For those of you that read our previous blog entry: Up & Coming Downtown Means Better Urban Cycling In Brockton, you can probably tell we are pretty gung ho about the future of Downtown Brockton and Brockton in general. As Brockton rises and we here at Velo Urbano wish to see it become a cycling mecca, we got to thinking on what Brockton needs to do to achieve this status. After some thought, we came up with a number of needed bicycle infrastructure investments, but there is one in particular we would like to talk about today - protected bike lanes. For the folks not familiar with protected bike lanes their concept is simple, they are a bike only lane with a width of 5' or greater utilizing a barrier of some sort to keep motorized vehicles out of the lane to eliminate conflict between bicycles and cars. An example of a protected bike can be viewed in the picture above. The picture above shows the Prospect Park protected bike lane in Brooklyn NY which utilizes parked cars as the physical barrier keeping cyclist safe from moving vehicles.
With protected bike lanes on key routes throughout Brockton, the most timid of cyclist will be encouraged to ride due to the feeling of safety these specialized bike lanes provide.

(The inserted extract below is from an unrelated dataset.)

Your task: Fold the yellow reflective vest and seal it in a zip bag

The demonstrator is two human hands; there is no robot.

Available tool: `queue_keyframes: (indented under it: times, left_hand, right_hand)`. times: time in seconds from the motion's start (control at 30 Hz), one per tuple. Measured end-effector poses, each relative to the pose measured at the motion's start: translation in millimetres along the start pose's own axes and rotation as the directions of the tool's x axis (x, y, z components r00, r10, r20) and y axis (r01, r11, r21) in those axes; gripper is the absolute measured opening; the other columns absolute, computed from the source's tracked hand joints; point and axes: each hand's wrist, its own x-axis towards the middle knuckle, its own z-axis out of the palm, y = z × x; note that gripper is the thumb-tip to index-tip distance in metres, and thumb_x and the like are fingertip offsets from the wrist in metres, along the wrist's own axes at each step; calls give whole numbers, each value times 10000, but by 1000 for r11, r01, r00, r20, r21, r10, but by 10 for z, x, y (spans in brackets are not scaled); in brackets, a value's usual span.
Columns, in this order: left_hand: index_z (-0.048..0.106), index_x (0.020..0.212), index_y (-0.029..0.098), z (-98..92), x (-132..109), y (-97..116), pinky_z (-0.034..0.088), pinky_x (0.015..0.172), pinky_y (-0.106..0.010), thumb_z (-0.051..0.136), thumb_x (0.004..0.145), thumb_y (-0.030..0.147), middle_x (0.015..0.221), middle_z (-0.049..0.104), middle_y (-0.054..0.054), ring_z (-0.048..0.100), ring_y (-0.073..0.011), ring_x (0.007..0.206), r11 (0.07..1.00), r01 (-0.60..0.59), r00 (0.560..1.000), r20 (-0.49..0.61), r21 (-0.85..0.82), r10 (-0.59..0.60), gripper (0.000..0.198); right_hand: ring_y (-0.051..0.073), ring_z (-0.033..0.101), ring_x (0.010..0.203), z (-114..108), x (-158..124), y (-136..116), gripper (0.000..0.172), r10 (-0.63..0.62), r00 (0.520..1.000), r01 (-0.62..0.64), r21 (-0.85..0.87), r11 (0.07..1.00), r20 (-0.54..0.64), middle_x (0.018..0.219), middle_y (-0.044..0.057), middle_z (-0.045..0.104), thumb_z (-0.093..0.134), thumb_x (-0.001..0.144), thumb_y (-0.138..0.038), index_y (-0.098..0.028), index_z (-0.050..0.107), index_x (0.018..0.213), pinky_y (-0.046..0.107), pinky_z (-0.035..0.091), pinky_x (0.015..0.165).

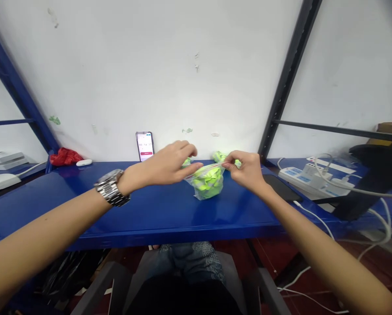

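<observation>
1. The left hand [165,164], a metal watch on its wrist, and the right hand [245,168] are both pinching the top edge of a small clear plastic bag stuffed with bright green pieces [208,183], one at each end of the mouth.
2. The bag is sitting on the glossy blue metal tabletop [150,210], midway between the hands, near the wall.
3. It is looking light, soft and crinkly; the film is probably slippery, so gripping along the stiffer top strip seems safest.
4. A lit pink-screened phone [145,145] is leaning against the wall behind; a white power strip [309,179] is lying to the right.
</observation>
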Motion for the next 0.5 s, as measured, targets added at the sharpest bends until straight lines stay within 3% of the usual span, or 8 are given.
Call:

According to researched reviewed by City Lab, an online publication that speaks on city related issues, they found in their research review that cities which installed protected bike lanes saw ridership gains of 21 to 171% along the corridor in which the new protected bike lanes were installed, and 10% of those riders were new riders.
Protected bike lanes, bike lanes in general, and other bicycle related infrastructure have been shown to be of economic benefit to the business in proximity to these investments. According to research conducted by the national bicycle advocacy group People For Bikes, it found in Portland Oregon that cyclist spent 24% more per month on average than those that traveled by car with similar findings in Toronto Canada and New Zealand. The reason for the higher per month average spending by those that traveled by bicycle rather than car is due to the fact that people that traveled by bike made more frequent visits than those that visited a local business by automobile during the same month.
Protect bike lanes are also great for real estate investments too. It was found in the publication Protected Bike Lanes Mean Business: How 21st Century Transportation Networks Help New Urban Economies Boom, that for every quarter mile a home was near a bicycle trail in Minneapolis and St. Paul MN, its value increased by $510. Similar findings were also discovered in the state of Indiana. Homes that were located near Indiana's Monon Bike Trail sell for 11% more than homes further away from this trail. Available data also shows that community members value the investment a city makes in protected bike lanes. For example, 83% of residents located near Washing D.C.'s 15th Street protected bike lanes said the protected bike lanes was a valuable benefit to their neighborhood.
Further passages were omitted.